Copy exactly the stretch of data below from the line with "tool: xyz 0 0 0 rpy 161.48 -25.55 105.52" through the line with "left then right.", including both of those lines.

Data for review:

--- START ---

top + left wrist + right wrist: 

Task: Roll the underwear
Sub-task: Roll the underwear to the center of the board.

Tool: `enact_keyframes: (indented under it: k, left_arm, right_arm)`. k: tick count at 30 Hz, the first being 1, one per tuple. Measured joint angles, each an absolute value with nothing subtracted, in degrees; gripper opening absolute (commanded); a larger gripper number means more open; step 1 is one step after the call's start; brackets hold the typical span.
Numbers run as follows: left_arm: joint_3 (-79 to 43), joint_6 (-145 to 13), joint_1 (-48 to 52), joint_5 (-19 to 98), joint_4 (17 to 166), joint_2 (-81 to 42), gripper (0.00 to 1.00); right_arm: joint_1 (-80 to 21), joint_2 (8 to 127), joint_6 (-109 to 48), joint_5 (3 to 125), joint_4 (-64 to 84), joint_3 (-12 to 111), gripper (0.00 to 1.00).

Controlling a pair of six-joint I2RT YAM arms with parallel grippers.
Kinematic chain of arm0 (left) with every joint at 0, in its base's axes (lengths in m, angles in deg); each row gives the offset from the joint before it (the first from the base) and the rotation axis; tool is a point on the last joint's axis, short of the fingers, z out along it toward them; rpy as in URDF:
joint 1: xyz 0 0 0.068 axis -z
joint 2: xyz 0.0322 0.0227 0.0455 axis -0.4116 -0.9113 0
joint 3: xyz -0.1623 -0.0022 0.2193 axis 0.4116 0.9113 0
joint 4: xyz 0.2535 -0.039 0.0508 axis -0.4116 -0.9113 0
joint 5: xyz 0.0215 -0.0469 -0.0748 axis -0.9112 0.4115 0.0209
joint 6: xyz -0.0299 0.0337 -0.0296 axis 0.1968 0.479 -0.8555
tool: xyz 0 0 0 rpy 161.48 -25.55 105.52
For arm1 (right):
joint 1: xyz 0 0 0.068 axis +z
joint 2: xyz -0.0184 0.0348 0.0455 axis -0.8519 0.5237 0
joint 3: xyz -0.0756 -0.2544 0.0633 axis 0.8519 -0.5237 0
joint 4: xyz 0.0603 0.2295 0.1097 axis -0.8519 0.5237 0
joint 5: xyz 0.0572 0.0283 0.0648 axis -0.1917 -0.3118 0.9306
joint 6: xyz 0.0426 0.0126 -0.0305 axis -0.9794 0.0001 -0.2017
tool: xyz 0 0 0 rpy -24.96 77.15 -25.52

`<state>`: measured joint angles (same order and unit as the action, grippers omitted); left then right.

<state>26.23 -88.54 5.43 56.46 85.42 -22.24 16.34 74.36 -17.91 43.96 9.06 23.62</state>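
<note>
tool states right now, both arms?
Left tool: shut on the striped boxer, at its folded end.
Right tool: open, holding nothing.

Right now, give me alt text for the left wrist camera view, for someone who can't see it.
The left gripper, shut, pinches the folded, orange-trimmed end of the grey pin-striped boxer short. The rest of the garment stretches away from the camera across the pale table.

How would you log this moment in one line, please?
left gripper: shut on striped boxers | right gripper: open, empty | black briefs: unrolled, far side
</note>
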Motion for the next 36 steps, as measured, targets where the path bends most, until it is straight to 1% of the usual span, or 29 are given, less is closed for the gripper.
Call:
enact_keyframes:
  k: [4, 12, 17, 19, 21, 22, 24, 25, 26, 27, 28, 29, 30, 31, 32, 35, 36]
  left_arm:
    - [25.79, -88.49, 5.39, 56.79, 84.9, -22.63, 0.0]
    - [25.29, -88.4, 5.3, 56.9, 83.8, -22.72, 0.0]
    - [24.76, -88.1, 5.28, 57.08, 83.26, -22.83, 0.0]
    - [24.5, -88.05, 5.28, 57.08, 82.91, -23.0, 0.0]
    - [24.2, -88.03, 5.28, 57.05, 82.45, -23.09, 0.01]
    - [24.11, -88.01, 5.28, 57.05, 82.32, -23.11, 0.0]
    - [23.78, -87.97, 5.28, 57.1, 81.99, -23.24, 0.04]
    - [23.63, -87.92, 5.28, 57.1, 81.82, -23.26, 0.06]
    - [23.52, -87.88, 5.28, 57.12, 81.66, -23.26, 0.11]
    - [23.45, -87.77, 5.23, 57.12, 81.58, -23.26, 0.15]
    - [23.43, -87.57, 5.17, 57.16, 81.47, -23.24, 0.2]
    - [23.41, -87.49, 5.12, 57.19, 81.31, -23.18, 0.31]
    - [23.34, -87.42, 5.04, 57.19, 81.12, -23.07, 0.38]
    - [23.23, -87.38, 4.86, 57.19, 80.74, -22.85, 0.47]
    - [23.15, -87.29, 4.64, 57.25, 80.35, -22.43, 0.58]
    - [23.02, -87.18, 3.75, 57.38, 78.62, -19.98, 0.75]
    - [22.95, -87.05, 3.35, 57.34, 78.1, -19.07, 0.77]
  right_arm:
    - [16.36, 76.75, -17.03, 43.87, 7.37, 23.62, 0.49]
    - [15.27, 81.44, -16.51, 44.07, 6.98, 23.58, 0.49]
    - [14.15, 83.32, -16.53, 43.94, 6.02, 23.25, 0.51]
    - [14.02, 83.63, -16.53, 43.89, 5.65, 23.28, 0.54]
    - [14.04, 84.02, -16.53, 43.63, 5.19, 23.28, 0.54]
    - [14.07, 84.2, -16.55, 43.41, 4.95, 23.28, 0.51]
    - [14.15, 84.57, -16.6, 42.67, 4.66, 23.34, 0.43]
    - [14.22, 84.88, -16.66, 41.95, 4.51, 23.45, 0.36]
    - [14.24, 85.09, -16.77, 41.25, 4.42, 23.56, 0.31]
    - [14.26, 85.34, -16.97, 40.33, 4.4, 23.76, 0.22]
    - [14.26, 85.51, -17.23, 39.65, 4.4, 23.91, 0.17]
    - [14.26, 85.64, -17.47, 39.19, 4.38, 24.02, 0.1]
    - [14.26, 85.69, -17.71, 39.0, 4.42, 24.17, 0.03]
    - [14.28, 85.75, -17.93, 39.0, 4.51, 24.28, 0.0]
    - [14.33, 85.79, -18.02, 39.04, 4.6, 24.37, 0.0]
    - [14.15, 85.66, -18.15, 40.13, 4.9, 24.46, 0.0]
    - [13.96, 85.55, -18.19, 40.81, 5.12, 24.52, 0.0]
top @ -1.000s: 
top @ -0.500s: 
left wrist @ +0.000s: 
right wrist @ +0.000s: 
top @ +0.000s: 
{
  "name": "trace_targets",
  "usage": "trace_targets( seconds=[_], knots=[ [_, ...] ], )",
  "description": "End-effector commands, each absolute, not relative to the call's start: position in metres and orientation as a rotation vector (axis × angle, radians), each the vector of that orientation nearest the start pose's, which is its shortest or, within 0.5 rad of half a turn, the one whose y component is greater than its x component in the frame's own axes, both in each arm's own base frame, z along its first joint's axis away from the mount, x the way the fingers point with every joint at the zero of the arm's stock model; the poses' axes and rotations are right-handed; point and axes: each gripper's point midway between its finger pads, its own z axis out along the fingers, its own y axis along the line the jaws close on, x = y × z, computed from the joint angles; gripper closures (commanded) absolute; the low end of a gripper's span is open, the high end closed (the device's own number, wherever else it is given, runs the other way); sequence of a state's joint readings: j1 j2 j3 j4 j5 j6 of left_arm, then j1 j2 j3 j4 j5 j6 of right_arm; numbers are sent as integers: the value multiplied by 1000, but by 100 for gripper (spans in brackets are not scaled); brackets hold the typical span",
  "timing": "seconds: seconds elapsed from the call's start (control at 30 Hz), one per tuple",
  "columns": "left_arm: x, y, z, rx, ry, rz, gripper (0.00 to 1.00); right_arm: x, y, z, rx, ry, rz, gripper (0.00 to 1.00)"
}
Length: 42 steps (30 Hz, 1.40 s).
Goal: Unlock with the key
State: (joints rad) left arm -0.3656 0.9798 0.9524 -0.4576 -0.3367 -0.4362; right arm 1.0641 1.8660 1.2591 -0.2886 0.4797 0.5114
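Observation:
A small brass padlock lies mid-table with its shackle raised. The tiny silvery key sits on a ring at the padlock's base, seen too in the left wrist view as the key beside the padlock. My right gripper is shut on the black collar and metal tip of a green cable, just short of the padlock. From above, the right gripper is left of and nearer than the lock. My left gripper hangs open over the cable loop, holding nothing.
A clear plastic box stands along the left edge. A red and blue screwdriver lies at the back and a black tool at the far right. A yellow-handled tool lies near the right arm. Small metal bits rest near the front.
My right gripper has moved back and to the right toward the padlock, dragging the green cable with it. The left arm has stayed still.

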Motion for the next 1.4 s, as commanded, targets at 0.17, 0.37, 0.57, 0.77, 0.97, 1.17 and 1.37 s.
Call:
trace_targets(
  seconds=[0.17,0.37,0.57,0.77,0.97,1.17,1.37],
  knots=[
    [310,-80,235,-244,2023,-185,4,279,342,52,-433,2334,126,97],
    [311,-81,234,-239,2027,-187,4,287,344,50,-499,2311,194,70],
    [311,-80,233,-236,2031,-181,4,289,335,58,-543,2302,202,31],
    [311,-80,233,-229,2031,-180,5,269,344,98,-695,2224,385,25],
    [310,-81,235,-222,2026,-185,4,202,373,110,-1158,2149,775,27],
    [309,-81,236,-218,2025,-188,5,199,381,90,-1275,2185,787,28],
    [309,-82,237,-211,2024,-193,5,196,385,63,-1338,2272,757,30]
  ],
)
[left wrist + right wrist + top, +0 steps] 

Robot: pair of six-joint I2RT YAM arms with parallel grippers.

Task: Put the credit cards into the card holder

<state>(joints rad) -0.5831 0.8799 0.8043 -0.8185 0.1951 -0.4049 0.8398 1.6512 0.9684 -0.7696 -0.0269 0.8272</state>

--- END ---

Task response:
tool: xyz 0 0 0 rpy 161.48 -25.55 105.52
For arm1 (right):
joint 1: xyz 0 0 0.068 axis +z
joint 2: xyz -0.0184 0.0348 0.0455 axis -0.8519 0.5237 0
joint 3: xyz -0.0756 -0.2544 0.0633 axis 0.8519 -0.5237 0
joint 4: xyz 0.0603 0.2295 0.1097 axis -0.8519 0.5237 0
joint 5: xyz 0.0572 0.0283 0.0648 axis -0.1917 -0.3118 0.9306
joint 6: xyz 0.0426 0.0126 -0.0305 axis -0.9794 0.0001 -0.2017
tool: xyz 0 0 0 rpy -24.96 77.15 -25.52

`<state>`: measured joint angles (same order and unit as the action, grippers omitted); left then right.

No additional work remains on the exercise.